The very first lever he wrote about is 21st century curricula. As a society we will be unable to move education forward without understanding what it means to give our students a 21st century education. This blogs has focused on defining 21st century skills and even given my readers some practical 21st century tools; however, Dr. McLeod's blog post, Iowa - 21st century curricula, does a wonderful job of answering the why. He states:
Why are these skills so important? Because the rise of digital information
and communication technologies such as e-mail, instant messaging,
videoconferencing, and the Internet have virtually eliminated the workplace
barriers of geography and time. It is now about as easy to work with people
halfway across the globe as it is with folks halfway across town. As a result,
information, money, and ideas criss-cross the globe at dizzying speeds and
work moves to the location of lowest cost or greatest expertise. This puts an
extraordinary amount of pressure on the Western wage premium: why pay an
American worker such a high salary when someone in another country will do the
same work for less?
Basically we are doing a disservice to our students if we are not preparing them for the workforce they will join.

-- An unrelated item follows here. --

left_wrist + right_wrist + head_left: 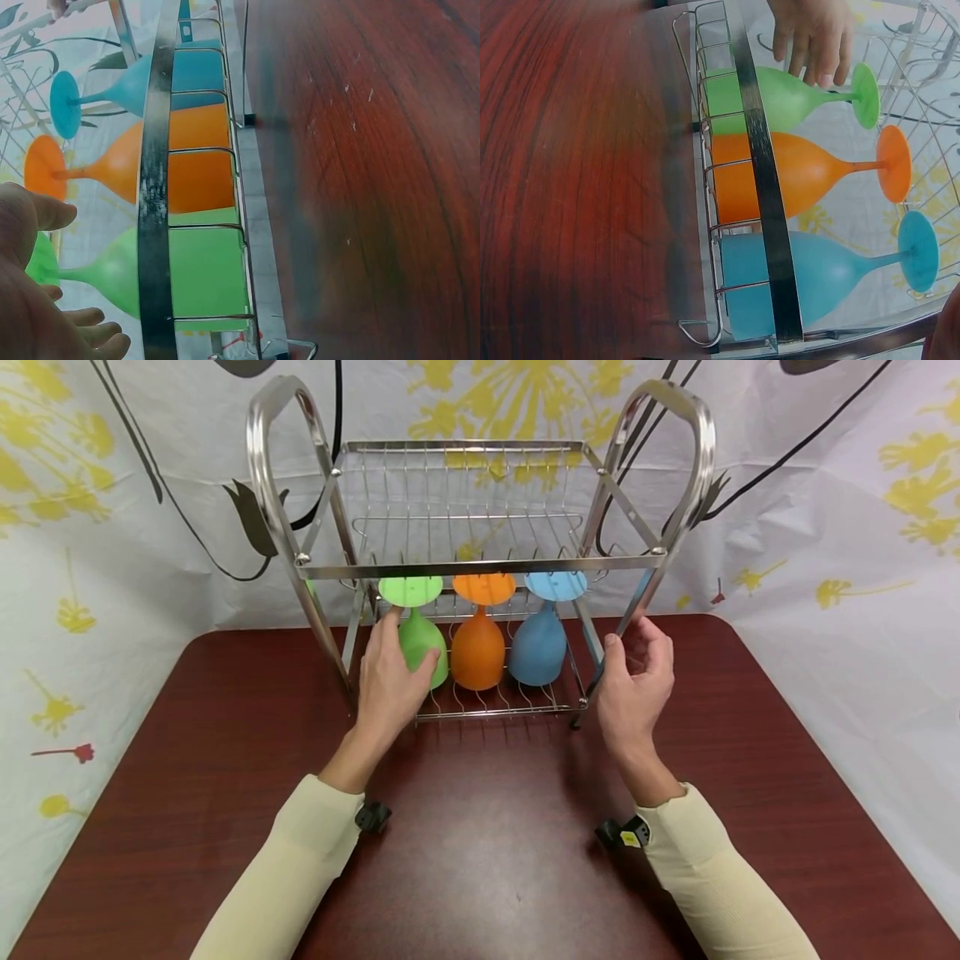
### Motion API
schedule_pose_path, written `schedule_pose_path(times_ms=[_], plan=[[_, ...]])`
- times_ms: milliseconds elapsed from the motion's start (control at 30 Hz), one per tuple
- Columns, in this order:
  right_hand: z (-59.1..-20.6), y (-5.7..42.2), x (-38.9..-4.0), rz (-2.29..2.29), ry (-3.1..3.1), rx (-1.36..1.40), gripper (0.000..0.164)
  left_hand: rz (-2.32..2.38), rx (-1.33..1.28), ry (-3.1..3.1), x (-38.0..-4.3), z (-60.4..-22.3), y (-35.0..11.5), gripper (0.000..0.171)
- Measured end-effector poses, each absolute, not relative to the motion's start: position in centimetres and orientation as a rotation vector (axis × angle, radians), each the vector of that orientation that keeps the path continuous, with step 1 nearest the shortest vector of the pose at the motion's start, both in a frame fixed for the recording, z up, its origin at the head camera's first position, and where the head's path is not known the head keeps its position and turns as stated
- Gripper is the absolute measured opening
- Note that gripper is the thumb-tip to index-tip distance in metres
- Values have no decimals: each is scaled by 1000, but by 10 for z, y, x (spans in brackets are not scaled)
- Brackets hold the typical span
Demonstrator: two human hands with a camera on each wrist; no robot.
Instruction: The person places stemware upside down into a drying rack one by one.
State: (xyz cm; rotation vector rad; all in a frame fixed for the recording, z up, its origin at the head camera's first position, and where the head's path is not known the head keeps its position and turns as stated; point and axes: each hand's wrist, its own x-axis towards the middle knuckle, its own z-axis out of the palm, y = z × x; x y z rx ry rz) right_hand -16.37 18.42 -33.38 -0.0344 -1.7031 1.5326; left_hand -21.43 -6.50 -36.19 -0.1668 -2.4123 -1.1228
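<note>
Three goblets hang upside down side by side in a metal rack: a green goblet (424,647), an orange goblet (477,652) and a blue goblet (537,647). My left hand (393,672) is at the green goblet, thumb on the near side and fingers at its far left. In the right wrist view, the fingers (825,52) of that hand reach down fairly straight beside the green bowl. My right hand (636,681) is at the rack's right post, with loosely bent fingers; whether they grip the post is unclear.
The two-tier metal rack (480,568) stands at the back of a dark red wooden table (480,827). Its wire upper shelf (468,518) lies above the goblets' feet. Behind hangs a white cloth (810,485) with yellow flower prints.
</note>
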Motion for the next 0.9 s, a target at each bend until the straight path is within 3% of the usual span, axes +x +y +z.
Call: schedule_pose_path(times_ms=[467, 900], plan=[[-351, 197, -176, 1527, -1649, -5, 33, -1046, -276, -2420, -195, -356, -67, 70], [-331, 183, -157, 1476, -1532, 60, 29, -893, -423, -2423, -174, -347, -70, 78]])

The best thing we can do for our economy is teach our children to be competitive.
I would highly encourage you to read the rest that post. He's got some wonderful statistical graphics and goes on to answer the "how." I also encourage you to subscribe to his blog, Dangerously Irrelevant. Make him a part of your PLN (personal learning network).
Are you preparing your students to be competitive in the 21st century workforce? If the answer is no, you need to take a step back and reassess.